[Dataset records]

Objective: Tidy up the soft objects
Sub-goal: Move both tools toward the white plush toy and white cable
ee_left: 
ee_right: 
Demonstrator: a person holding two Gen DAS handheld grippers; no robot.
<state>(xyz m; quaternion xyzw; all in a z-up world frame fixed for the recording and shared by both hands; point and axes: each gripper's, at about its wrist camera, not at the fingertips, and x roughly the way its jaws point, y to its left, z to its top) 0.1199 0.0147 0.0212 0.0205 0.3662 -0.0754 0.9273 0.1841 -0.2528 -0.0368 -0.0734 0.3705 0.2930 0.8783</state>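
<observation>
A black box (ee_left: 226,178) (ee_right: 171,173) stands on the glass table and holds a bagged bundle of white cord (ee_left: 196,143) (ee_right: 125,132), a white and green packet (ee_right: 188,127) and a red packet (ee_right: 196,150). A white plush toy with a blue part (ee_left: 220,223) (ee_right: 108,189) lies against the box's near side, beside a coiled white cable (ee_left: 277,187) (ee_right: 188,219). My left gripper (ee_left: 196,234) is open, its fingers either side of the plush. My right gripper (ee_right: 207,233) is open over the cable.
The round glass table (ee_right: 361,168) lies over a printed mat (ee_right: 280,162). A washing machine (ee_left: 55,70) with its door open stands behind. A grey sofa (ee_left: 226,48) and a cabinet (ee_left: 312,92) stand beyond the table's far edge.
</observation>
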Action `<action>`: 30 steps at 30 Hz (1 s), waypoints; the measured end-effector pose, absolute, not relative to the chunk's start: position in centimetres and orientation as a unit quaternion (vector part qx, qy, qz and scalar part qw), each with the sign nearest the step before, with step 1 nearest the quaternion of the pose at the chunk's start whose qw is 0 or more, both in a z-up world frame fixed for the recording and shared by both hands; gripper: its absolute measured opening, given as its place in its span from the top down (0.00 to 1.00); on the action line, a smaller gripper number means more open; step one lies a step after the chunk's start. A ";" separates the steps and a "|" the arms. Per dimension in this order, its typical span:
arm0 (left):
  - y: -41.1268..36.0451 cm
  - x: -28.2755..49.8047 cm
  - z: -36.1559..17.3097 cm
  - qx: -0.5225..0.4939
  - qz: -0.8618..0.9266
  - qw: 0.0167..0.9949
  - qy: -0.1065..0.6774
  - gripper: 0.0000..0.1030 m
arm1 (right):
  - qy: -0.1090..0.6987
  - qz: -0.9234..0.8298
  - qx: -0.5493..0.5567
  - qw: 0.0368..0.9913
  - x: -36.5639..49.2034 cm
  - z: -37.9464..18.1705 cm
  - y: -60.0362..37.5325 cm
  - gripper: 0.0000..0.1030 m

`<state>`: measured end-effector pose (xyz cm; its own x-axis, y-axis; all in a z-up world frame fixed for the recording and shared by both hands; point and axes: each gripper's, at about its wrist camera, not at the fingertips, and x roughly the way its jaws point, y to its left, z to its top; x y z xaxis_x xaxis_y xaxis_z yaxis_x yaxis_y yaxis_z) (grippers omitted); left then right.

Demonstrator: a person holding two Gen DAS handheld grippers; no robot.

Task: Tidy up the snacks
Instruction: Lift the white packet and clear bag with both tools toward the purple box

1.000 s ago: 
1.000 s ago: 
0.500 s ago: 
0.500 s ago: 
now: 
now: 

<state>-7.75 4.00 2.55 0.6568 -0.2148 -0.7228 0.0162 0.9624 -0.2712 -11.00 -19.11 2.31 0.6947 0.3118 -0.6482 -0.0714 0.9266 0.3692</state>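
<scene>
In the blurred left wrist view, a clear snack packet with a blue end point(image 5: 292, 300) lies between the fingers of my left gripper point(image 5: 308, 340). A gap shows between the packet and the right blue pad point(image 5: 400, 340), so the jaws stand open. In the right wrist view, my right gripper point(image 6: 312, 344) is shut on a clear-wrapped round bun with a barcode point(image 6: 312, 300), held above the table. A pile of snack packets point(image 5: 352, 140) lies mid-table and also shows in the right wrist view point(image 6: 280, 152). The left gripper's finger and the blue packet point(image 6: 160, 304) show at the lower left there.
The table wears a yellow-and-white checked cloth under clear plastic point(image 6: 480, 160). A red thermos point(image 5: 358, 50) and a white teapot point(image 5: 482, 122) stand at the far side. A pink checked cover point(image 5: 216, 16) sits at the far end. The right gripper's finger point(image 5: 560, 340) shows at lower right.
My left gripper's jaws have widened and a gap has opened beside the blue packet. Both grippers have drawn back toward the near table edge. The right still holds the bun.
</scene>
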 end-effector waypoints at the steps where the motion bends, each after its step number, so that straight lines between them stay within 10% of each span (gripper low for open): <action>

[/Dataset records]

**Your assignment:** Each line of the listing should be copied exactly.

**Response area:**
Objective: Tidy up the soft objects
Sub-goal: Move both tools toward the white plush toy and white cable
ee_left: 
ee_right: 
Demonstrator: a person holding two Gen DAS handheld grippers; no robot.
<state>(xyz m; quaternion xyzw; all in a z-up world frame fixed for the recording and shared by both hands; point and axes: each gripper's, at about its wrist camera, not at the fingertips, and x roughly the way its jaws point, y to its left, z to its top) 0.1199 0.0147 0.0212 0.0205 0.3662 -0.0754 0.9273 0.1841 -0.2528 -0.0368 -0.0734 0.3705 0.2930 0.8783</state>
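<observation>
A black box (ee_left: 226,178) (ee_right: 171,173) stands on the glass table and holds a bagged bundle of white cord (ee_left: 196,143) (ee_right: 125,132), a white and green packet (ee_right: 188,127) and a red packet (ee_right: 196,150). A white plush toy with a blue part (ee_left: 220,223) (ee_right: 108,189) lies against the box's near side, beside a coiled white cable (ee_left: 277,187) (ee_right: 188,219). My left gripper (ee_left: 196,234) is open, its fingers either side of the plush. My right gripper (ee_right: 207,233) is open over the cable.
The round glass table (ee_right: 361,168) lies over a printed mat (ee_right: 280,162). A washing machine (ee_left: 55,70) with its door open stands behind. A grey sofa (ee_left: 226,48) and a cabinet (ee_left: 312,92) stand beyond the table's far edge.
</observation>
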Action `<action>`: 30 steps at 30 Hz (1 s), waypoints; the measured end-effector pose, absolute, not relative to the chunk's start: position in centimetres and orientation as a unit quaternion (vector part qx, qy, qz and scalar part qw), each with the sign nearest the step before, with step 1 nearest the quaternion of the pose at the chunk's start whose qw is 0 or more, both in a z-up world frame fixed for the recording and shared by both hands; gripper: its absolute measured opening, given as its place in its span from the top down (0.00 to 1.00); on the action line, a smaller gripper number means more open; step one lies a step after the chunk's start. A ";" separates the steps and a "|" the arms. Per dimension in this order, its typical span:
arm0 (left):
  - y: -41.1268..36.0451 cm
  - x: -28.2755..49.8047 cm
  - z: -36.1559..17.3097 cm
  - qx: -0.5225..0.4939
  - qz: -0.8618..0.9266
  - qw: 0.0167..0.9949
  - qy: -0.1065..0.6774
  - gripper: 0.0000..0.1030 m
arm1 (right):
  - qy: -0.1090..0.6987
  - qz: -0.9234..0.8298
  - qx: -0.5493..0.5567
  - qw: 0.0368..0.9913
  - x: -36.5639..49.2034 cm
  - z: -37.9464..18.1705 cm
  - y: -60.0362..37.5325 cm
  - gripper: 0.0000..0.1030 m

`<state>`: measured end-effector pose (xyz cm; its own x-axis, y-axis; all in a z-up world frame fixed for the recording and shared by both hands; point and axes: each gripper's, at about its wrist camera, not at the fingertips, and x roughly the way its jaws point, y to its left, z to its top; x y z xaxis_x xaxis_y xaxis_z yaxis_x yaxis_y yaxis_z) (grippers omitted); left then right.

Demonstrator: a person holding two Gen DAS handheld grippers; no robot.

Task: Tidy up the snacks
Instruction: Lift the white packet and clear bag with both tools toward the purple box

1.000 s ago: 
1.000 s ago: 
0.500 s ago: 
0.500 s ago: 
now: 
now: 

<state>-7.75 4.00 2.55 0.6568 -0.2148 -0.7228 0.0162 0.9624 -0.2712 -11.00 -19.11 2.31 0.6947 0.3118 -0.6482 -0.0714 0.9266 0.3692</state>
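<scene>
In the blurred left wrist view, a clear snack packet with a blue end point(image 5: 292, 300) lies between the fingers of my left gripper point(image 5: 308, 340). A gap shows between the packet and the right blue pad point(image 5: 400, 340), so the jaws stand open. In the right wrist view, my right gripper point(image 6: 312, 344) is shut on a clear-wrapped round bun with a barcode point(image 6: 312, 300), held above the table. A pile of snack packets point(image 5: 352, 140) lies mid-table and also shows in the right wrist view point(image 6: 280, 152). The left gripper's finger and the blue packet point(image 6: 160, 304) show at the lower left there.
The table wears a yellow-and-white checked cloth under clear plastic point(image 6: 480, 160). A red thermos point(image 5: 358, 50) and a white teapot point(image 5: 482, 122) stand at the far side. A pink checked cover point(image 5: 216, 16) sits at the far end. The right gripper's finger point(image 5: 560, 340) shows at lower right.
My left gripper's jaws have widened and a gap has opened beside the blue packet. Both grippers have drawn back toward the near table edge. The right still holds the bun.
</scene>
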 end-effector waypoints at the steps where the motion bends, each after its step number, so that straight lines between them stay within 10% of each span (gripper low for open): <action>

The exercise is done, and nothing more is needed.